Upgrade 11.2.0.3 Days 1 and 2

AKA being knee deep in …

Go-live at the weekend from 9i Solaris to 11.2.0.3 Linux.

There were a couple of minor issues on arrival Monday morning but first critical situation started @ 8:29 am Monday morning and is still ongoing Tuesday evening.

More details later but key points are:
1. Degradation of various durations, longest so far about two hours.
2. Three deliberate bounces, one crash.
3. Unrelated to above, ongoing ORA-00600s at a rate of a couple per hour, ongoing ORA-07445s at a peak rate of about 4 per minute.

Technical considerations from above:
1. Library Cache : Mutex X Contention and change to DBMS_ALERT.REGISTER
If you make significant use of DBMS_ALERT then beware a signature change in 11.2 to DBMS_ALERT.REGISTER which relates to cleanup of orphaned pipes, the default value of which is TRUE.

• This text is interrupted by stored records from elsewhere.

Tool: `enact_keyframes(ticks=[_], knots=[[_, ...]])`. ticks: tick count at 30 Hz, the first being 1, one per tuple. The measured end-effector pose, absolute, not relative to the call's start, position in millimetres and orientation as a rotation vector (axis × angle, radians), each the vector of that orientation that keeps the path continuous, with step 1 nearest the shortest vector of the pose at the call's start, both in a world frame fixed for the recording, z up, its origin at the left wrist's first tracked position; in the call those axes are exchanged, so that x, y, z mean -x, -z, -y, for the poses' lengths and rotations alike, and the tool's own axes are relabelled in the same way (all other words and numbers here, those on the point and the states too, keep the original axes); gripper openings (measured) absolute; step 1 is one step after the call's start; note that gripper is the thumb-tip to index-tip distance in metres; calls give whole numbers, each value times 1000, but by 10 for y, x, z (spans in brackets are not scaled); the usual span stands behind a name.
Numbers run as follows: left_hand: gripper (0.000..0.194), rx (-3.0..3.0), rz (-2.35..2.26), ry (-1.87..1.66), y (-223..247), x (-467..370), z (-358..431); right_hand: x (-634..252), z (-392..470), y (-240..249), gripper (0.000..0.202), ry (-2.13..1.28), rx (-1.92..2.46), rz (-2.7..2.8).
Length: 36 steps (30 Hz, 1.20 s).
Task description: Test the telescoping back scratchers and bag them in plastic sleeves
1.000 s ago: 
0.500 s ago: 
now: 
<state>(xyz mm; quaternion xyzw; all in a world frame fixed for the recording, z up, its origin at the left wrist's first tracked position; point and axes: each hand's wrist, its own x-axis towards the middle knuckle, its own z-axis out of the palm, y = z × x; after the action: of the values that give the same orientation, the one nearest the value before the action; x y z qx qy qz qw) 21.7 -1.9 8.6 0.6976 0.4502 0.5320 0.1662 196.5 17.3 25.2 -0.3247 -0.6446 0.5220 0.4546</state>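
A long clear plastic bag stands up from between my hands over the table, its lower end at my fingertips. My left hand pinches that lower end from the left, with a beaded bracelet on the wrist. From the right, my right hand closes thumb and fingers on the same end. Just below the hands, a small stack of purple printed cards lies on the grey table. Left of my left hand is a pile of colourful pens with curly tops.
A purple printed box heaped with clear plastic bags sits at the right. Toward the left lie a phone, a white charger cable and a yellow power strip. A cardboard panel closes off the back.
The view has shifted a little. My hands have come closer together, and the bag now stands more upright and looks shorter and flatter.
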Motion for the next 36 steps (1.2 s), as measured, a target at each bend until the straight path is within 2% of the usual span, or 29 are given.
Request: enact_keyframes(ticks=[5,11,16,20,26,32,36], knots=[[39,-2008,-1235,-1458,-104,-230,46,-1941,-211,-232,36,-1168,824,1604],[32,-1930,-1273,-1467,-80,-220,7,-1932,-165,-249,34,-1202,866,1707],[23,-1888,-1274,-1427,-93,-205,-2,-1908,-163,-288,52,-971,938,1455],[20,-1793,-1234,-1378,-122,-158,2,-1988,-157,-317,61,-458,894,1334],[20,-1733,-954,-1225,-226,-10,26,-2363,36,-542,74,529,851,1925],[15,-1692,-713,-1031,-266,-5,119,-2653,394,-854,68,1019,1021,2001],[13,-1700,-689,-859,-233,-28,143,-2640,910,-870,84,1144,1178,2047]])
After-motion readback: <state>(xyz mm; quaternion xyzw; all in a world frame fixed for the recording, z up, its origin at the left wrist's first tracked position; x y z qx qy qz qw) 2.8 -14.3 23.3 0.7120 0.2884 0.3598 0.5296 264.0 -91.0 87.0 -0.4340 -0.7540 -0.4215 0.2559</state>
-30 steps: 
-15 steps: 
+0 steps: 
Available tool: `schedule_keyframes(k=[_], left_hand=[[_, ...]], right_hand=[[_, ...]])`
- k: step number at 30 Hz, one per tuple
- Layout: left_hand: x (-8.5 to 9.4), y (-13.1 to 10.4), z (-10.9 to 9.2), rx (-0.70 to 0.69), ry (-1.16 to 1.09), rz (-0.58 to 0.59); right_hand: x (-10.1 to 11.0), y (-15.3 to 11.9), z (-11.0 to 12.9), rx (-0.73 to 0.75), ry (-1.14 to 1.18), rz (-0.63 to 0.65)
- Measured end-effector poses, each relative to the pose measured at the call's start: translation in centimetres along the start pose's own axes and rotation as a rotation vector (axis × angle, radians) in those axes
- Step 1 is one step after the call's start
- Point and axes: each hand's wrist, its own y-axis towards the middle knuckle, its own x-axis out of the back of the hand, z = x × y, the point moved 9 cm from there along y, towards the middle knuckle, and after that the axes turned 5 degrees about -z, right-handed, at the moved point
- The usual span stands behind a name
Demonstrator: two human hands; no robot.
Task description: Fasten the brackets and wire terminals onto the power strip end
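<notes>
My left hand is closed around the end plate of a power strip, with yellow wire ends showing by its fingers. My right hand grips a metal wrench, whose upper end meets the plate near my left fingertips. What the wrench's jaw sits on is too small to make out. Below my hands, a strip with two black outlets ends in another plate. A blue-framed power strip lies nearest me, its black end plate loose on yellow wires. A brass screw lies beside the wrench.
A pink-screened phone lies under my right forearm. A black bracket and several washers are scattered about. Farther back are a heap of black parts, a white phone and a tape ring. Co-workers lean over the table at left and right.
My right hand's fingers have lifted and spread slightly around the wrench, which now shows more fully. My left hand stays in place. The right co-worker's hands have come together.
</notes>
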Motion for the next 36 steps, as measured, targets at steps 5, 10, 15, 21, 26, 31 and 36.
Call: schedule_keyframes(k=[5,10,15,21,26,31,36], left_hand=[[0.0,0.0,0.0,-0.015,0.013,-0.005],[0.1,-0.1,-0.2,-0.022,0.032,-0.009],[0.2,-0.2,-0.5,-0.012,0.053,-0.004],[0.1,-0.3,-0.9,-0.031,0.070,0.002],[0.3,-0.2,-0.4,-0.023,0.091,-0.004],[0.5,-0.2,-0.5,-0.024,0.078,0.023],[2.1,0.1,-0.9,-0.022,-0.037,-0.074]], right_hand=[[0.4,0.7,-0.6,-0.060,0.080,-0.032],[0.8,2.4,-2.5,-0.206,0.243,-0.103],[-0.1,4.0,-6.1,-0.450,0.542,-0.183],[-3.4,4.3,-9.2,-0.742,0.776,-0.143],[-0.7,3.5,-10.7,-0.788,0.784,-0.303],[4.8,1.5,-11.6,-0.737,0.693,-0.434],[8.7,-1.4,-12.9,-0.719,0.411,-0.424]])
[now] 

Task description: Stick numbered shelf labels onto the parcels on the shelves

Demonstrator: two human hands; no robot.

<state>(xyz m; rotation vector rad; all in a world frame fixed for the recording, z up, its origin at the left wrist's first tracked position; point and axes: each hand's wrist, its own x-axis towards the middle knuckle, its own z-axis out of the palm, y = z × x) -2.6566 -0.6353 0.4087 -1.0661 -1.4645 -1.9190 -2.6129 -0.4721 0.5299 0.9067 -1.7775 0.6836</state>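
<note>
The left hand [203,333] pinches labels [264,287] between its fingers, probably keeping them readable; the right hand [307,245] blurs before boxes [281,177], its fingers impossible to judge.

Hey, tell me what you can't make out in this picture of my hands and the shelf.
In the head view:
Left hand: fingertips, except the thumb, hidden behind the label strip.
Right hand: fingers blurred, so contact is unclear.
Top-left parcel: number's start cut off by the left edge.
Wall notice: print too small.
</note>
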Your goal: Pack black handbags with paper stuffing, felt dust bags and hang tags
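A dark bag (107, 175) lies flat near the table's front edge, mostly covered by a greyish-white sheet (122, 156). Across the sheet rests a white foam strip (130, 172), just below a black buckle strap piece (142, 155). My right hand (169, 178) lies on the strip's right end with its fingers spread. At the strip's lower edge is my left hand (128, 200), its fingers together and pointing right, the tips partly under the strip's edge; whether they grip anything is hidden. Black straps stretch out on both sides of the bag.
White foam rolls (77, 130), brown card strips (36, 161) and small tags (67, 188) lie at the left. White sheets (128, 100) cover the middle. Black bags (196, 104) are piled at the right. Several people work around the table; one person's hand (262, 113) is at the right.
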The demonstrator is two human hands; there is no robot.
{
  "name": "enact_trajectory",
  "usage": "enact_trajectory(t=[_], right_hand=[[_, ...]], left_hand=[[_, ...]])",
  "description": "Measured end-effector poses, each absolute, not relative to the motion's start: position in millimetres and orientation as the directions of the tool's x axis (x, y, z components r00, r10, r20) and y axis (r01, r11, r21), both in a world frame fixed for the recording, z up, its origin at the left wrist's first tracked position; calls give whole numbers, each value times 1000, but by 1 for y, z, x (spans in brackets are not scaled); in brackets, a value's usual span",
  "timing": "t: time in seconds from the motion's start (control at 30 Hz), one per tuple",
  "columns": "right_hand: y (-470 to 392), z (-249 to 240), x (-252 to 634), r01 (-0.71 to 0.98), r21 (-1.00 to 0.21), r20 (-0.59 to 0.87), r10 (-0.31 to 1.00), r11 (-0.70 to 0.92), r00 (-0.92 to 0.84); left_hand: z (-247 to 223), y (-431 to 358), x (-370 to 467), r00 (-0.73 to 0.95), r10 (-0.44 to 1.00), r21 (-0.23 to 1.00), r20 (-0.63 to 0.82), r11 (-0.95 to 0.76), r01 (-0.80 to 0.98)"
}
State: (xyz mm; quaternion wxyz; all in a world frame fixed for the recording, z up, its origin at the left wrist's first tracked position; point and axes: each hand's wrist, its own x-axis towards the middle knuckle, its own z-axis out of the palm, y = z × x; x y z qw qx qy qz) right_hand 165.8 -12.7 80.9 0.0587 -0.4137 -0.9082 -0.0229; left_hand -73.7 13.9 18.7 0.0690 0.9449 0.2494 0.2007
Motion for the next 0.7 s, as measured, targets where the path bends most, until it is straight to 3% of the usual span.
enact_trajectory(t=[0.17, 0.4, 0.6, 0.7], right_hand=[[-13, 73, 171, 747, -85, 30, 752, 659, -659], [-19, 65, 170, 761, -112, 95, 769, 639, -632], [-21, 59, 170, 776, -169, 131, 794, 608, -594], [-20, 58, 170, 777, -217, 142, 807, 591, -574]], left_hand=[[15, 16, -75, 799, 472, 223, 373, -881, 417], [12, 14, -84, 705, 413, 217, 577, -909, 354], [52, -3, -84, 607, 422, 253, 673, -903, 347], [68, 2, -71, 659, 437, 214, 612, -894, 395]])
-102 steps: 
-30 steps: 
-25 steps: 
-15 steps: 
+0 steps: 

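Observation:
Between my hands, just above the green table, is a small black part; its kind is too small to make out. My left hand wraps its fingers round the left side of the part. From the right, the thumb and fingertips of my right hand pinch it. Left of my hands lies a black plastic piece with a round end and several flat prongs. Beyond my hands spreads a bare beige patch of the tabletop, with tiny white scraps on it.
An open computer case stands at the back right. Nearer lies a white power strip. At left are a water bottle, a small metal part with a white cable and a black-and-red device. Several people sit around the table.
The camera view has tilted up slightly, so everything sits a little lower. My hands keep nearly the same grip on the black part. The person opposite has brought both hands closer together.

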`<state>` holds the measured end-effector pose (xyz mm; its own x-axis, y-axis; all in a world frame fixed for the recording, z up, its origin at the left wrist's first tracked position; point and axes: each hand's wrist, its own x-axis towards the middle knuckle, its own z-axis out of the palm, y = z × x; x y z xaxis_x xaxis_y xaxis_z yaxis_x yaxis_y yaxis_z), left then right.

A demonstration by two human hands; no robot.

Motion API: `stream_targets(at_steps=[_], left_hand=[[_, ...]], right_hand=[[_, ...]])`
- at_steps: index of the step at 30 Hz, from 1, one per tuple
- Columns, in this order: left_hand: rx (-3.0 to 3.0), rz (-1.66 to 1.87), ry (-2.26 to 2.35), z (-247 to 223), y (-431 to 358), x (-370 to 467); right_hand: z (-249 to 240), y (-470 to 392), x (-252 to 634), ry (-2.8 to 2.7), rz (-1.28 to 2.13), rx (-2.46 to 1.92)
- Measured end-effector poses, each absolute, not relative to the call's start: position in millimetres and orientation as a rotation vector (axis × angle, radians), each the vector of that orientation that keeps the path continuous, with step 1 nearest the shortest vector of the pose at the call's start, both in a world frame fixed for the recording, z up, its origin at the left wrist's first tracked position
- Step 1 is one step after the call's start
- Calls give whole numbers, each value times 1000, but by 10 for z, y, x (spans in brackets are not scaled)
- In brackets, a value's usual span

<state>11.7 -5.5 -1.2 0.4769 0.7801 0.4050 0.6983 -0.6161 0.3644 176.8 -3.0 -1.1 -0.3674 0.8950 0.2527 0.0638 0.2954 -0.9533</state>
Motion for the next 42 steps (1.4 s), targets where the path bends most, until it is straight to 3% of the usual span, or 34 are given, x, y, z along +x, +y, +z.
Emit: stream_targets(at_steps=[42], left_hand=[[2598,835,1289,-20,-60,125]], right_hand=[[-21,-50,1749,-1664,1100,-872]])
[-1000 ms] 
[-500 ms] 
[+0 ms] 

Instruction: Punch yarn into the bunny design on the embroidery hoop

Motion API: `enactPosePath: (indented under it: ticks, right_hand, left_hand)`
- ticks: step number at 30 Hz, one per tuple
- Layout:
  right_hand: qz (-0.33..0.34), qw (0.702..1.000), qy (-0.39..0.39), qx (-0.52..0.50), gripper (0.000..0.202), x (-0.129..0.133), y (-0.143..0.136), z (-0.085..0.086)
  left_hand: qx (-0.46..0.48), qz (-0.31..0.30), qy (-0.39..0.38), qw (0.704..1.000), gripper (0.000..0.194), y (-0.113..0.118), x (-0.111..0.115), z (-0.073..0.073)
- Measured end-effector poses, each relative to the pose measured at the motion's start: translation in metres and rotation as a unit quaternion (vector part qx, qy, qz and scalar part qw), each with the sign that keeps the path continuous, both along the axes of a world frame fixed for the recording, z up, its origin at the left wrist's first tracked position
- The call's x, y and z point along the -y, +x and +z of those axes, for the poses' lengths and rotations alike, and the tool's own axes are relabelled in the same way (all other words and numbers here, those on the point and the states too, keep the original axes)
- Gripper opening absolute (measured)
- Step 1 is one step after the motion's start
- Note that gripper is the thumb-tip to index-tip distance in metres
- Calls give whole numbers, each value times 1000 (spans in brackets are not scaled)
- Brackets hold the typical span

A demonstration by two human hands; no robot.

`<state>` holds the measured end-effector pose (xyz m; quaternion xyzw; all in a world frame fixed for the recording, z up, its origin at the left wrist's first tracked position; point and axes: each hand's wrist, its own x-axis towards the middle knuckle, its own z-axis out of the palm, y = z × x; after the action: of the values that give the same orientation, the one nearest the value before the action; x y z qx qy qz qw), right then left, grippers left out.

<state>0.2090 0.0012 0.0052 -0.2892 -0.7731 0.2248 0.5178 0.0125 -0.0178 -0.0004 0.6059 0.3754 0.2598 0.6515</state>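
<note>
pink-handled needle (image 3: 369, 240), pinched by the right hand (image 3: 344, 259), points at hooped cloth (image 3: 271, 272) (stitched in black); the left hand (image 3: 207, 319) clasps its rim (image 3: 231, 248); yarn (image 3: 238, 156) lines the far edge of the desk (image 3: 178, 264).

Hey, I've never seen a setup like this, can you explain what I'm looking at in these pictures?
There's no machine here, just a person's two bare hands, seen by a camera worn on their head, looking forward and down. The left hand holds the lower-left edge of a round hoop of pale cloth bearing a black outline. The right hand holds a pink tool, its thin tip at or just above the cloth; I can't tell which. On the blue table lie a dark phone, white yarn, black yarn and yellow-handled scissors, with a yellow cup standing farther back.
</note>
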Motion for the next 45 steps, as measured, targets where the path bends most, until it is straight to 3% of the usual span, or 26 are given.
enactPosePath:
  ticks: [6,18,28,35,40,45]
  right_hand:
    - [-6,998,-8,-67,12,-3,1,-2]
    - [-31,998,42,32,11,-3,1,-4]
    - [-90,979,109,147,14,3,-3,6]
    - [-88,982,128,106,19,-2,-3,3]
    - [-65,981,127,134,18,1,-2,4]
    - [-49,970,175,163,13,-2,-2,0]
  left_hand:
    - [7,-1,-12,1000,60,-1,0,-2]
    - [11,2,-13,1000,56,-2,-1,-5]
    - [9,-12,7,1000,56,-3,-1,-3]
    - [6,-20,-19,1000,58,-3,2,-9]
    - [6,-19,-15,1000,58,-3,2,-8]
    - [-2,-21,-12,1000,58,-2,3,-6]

This new cleanup behaviour, introduced due to some other bug that I don’t have detail of right now, is apparently quite an expensive operation and in practice for us, this has resulted in critical hanging scenarios on “library cache: mutex x” effectively bringing the db to its knees.

The key recursive SQL that seems to be at the heart of this mutex issue is:

SELECT DISTINCT SUBSTR(KGLNAOBJ,11) SID FROM X$KGLOB WHERE KGLHDNSP = 7 AND KGLNAOBJ LIKE 'ORA$ALERT$%' AND BITAND(KGLHDFLG,128)!=0 UNION SELECT DISTINCT SID FROM DBMS_ALERT_INFO

Changing calls to DBMS_ALERT.REGISTER to make an explicit FALSE value for cleanup is currently the advised approach but raises the question of how you should deal with the cleanup that you’d think must be required if it was introduced as default behaviour.

At the moment, I am unconvinced by the declaration that this is expected behaviour of DBMS_ALERT.REGISTER. An expensive operation is not one that causes a massive chain of “library cache:mutex x” waits for 2 hours until the database is effectively down and has to be bounced. That smacks of bug to me.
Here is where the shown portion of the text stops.